These technical terms involve concepts related to computer architecture, input/output operations, and external device connections.

6. External interruption

  • Events that cause external interrupts
  • Interrupt service routine execution sequence
  1. External interrupts: refer to interrupts generated by events other than when the CPU executes instructions. They are usually interrupts from outside the CPU and memory, such as interrupts caused by external events such as input devices and timers.

  2. Keyboard input: An external event involving an input device. Each keyboard input may cause the CPU to interrupt execution to read the input data.

  3. The divisor is 0: It is an abnormal situation, that is, an error occurs during the operation. Exceptions usually occur within the CPU rather than from external devices.

  4. Floating-point operation underflow: Underflow occurs when the result of a floating-point operation is smaller than the minimum representation range of a floating-point number. Usually no interrupt is caused, but machine zero or other processing is followed.

  5. Memory page fault: An interrupt that may occur when the CPU attempts to access a page that does not exist in the memory while executing instructions. This is not an external interrupt either.

These professional terms involve concepts related to computer interrupt handling, abnormal situations, and external device events.

7. Single-level interrupt system

  • Execution sequence of single-level interrupt system
  • Operations within the interrupt service routine
  1. Single-level interrupt system: Only one interrupt is allowed in the interrupt system, and interrupt nesting is not allowed.

  2. Protect the scene: Before the interrupt service routine is executed, the current state of the CPU registers needs to be saved so that it can be restored correctly after the interrupt service routine is executed.

  3. Turn on interrupts: After the interrupt service routine is executed, interrupts need to be turned on to allow the system to respond to other interrupt events.

  4. Save breakpoints: Before the interrupt service routine is executed, the breakpoint position of the current program needs to be saved so that it can correctly return to the original execution position when the interrupt returns.

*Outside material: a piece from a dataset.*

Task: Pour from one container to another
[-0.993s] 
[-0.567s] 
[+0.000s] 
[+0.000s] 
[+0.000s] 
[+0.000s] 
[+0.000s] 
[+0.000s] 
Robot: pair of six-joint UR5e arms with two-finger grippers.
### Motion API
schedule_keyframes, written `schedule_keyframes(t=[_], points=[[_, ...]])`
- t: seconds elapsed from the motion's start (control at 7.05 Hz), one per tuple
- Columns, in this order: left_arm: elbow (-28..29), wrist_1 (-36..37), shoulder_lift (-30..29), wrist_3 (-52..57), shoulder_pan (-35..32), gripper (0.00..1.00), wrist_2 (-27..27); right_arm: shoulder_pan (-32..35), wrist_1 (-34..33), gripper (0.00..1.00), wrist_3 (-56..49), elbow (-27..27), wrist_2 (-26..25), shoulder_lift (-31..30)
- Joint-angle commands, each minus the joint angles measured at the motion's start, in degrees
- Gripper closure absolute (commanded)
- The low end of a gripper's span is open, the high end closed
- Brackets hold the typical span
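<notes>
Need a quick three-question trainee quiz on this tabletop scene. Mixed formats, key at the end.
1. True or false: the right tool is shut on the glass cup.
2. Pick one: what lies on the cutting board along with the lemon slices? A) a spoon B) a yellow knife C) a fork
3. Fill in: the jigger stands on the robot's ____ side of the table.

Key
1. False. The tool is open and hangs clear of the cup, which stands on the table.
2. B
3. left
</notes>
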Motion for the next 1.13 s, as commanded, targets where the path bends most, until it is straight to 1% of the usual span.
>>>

  5. Interrupt event processing: The main stage of interrupt service program execution, processing specific interrupt events, which may include identifying the source of the interrupt and performing corresponding operations.

  6. Restoring the scene: After the interrupt service routine is executed, the previously saved CPU register state needs to be restored in order to restore the program execution state before the interruption.

  7. Interrupt return: After the interrupt service routine is executed, return to the breakpoint position of the original program through the interrupt return instruction.

These professional terms involve the concepts of interrupt handling, interrupt service routines and single-level interrupt systems.

8. Multi-level interrupt system

  • The meaning and settings of interrupt mask words
  • Judgment and setting of interrupt priority
  1. Interrupt priority: Indicates the order in which the computer system selects the interrupts to be processed according to certain rules when multiple interrupt requests arrive at the same time. Higher priority interrupts are usually processed first.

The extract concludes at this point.